La cultura islamica non fu in grado di farsi protagonista di un rinnovamento della medicina che passasse attraverso nuovi approcci teorici basati sulla ricerca empirica, come accadde in Europa nel corso del Rinascimento. Durante l'epoca ottomana, nello scambio culturale tra Oriente e Occidente, i ruoli si invertirono; a partire dal XVII sec. fu la cultura islamica a ricevere gli apporti da quella dell'Occidente. Alcuni elementi della nuova medicina occidentale vennero recepiti nella letteratura, senza però essere realmente integrati nel sistema tradizionale. Autore di questa trasmissione di nuovo segno fu, per esempio, un medico nativo di Aleppo, Ṣāliḥ ibn Naṣr Allāh ibn Sallūm (m. 1080/1669), il quale introdusse la 'nuova medicina chimica' di Paracelso (1493-1541), che ai quattro umori galenici sostituiva i tre 'elementi' alchemici e cioè sale, mercurio e zolfo. Egli la illustrò in una sezione separata della sua opera, Ġāyat al-iṯqān fī tadbīr badan al-insān (L'estrema perfezione per il trattamento del corpo umano), in cui anche nuovi quadri clinici, per esempio quello della sifilide o del cosiddetto 'sudore inglese', sono trattati sulla base di altre fonti occidentali. Nel XVIII sec. in Turchia lo Stato promosse la traduzione in arabo e la diffusione attraverso la stampa di un certo numero di farmacopee e di manuali pratici, che però non riuscirono ancora a imporsi sui testi delle autorità islamiche classiche, in particolare Avicenna. In India e in Pakistan il Canone rimase, sino a tempi molto recenti, il manuale fondamentale di un'antica medicina islamica tradizionale, la cosiddetta Yūnānī Ṭibb (lett. medicina ionica o greca), anche quando, nel XIX sec., la medicina occidentale-internazionale cominciò a prendere definitivamente piede nel mondo islamico, grazie all'istituzione delle prime scuole di medicina di tipo occidentale al Cairo e a Costantinopoli.

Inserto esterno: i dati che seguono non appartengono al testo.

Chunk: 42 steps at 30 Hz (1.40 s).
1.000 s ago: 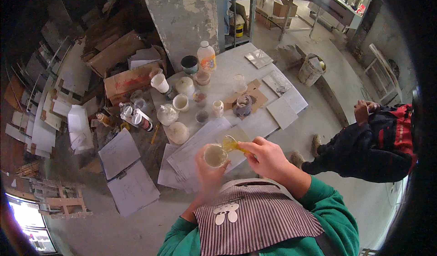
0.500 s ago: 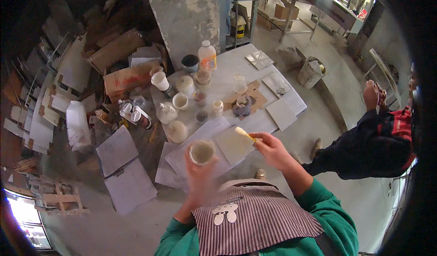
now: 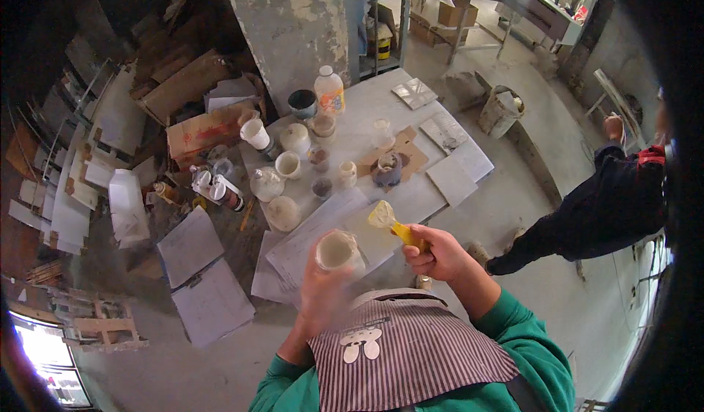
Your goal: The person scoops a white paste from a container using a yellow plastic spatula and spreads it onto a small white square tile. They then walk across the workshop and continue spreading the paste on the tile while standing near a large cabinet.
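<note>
My left hand (image 3: 321,291) is wrapped round a whitish cup (image 3: 337,251), whose open mouth faces up and whose inside looks pale. My right hand (image 3: 442,254) grips a yellow-handled spatula (image 3: 405,234). Its widened head carries pale cream paste and points up and left, to the right of the cup and apart from it. Beneath the spatula's head lies a pale square panel (image 3: 379,245), partly covered by the cup and tool. White sheets (image 3: 293,254) are spread along the near edge of the table.
On the table (image 3: 370,93) stand a white bottle with an orange label (image 3: 329,89), a dark cup (image 3: 302,104), a white cup (image 3: 288,165) and several jars. A lumpy dark-rimmed pot (image 3: 386,168) sits on cardboard. Another person (image 3: 609,207) is at the right; a bucket (image 3: 502,111) stands beyond the table.
The cup has shifted slightly right, with its mouth more toward me. My right hand has turned the spatula, so its broad pasted head and more of the yellow handle show. The other person's arms have moved.
</note>
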### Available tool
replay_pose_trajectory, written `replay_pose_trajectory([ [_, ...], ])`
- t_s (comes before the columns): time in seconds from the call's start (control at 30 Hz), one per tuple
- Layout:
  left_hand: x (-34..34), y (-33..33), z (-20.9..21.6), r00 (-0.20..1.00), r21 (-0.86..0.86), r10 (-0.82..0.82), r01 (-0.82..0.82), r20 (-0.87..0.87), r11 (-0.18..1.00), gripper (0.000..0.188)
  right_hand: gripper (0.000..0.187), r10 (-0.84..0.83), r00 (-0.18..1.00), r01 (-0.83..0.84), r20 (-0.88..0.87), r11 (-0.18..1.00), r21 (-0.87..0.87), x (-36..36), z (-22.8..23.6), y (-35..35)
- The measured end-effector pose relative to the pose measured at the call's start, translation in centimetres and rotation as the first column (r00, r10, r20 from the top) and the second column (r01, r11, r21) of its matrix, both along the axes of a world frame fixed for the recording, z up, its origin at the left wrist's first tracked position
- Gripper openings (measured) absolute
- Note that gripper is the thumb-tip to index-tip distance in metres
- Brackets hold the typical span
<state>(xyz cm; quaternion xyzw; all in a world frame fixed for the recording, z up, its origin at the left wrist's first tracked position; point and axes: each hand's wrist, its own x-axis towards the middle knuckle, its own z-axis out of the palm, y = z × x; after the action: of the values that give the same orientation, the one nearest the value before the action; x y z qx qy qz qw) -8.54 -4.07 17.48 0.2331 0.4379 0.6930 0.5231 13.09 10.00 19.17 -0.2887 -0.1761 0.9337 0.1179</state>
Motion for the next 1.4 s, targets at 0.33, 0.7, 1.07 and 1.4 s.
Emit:
replay_pose_trajectory([
  [0.33, 0.0, -0.4, 0.1, 0.982, 0.031, -0.027, 0.022, 0.189, 0.999, 0.079, 0.028, -0.190, 0.954, 0.145, 0.234, 0.970, 0.195, 3.1, -5.8, -1.0],
  [0.7, -2.8, -3.5, -4.8, 0.976, 0.050, 0.076, -0.087, 0.203, 0.995, 0.070, 0.030, -0.217, 0.888, 0.153, 0.406, 0.971, 0.184, 5.6, -10.5, -2.7],
  [1.07, -2.6, -4.0, -4.1, 0.915, -0.004, 0.186, -0.201, -0.358, 0.980, 0.081, 0.026, -0.202, 0.852, 0.075, 0.482, 0.960, 0.270, 3.4, -8.9, -2.4],
  [1.4, -0.5, -2.4, -2.6, 0.327, 0.024, 0.129, -0.305, -0.936, 0.952, 0.081, 0.020, -0.122, 0.939, -0.034, 0.320, 0.896, 0.443, 2.2, -1.9, -4.5],
])
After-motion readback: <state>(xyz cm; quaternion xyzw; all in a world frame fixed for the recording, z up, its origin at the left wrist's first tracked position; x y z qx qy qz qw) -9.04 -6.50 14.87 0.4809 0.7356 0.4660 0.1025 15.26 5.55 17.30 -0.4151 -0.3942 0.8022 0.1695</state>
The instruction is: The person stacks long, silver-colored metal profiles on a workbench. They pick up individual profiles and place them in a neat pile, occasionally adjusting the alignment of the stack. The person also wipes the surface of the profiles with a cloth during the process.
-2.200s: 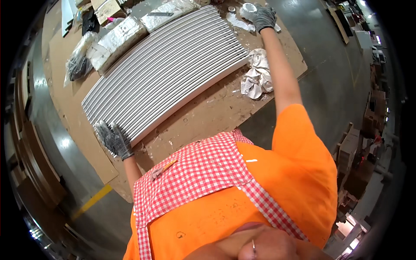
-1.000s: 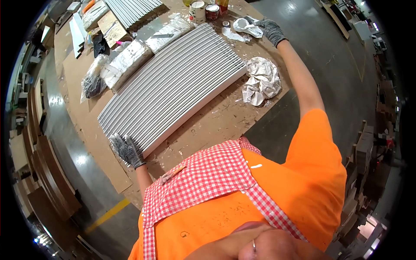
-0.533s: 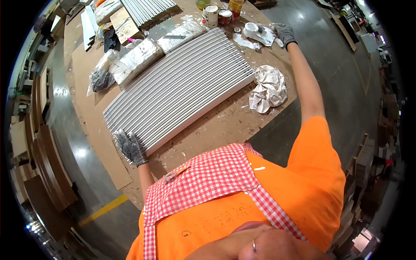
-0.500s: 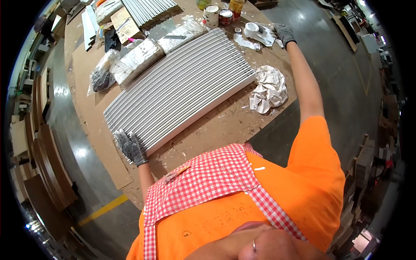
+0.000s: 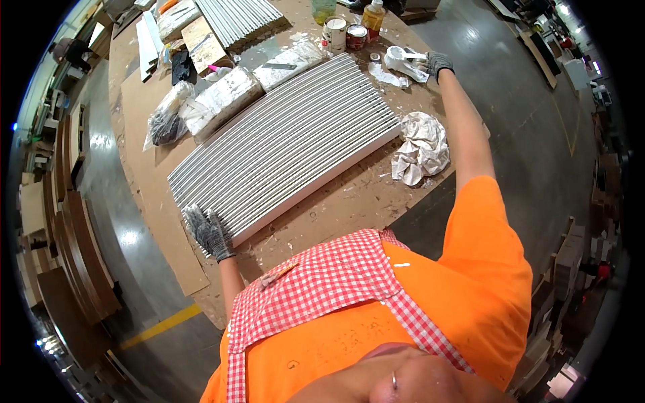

Conrad 1995: Conrad, Lawrence I., The Arabic-islamic medical tradition, in: The Western medical tradition, 800 B.C. to 1800 A.D., edited by Lawrence I. Conrad [et al.], Cambridge, Cambridge University Press, 1995, pp. 93-138.
Isaacs 1987: Isaacs, Haskell D., Medicine, science and technology: islamic reactions to western learning, "Renaissance and modern studies", 31, 1987, pp. 43-57.
Ullmann 1978: Ullmann, Manfred, Islamic medicine, Edinburgh, Edinburgh University Press, 1978 (rist.: 1997; ed. orig.: Die Medizin im Islam, Leiden-Köln, E.J. Brill, 1970).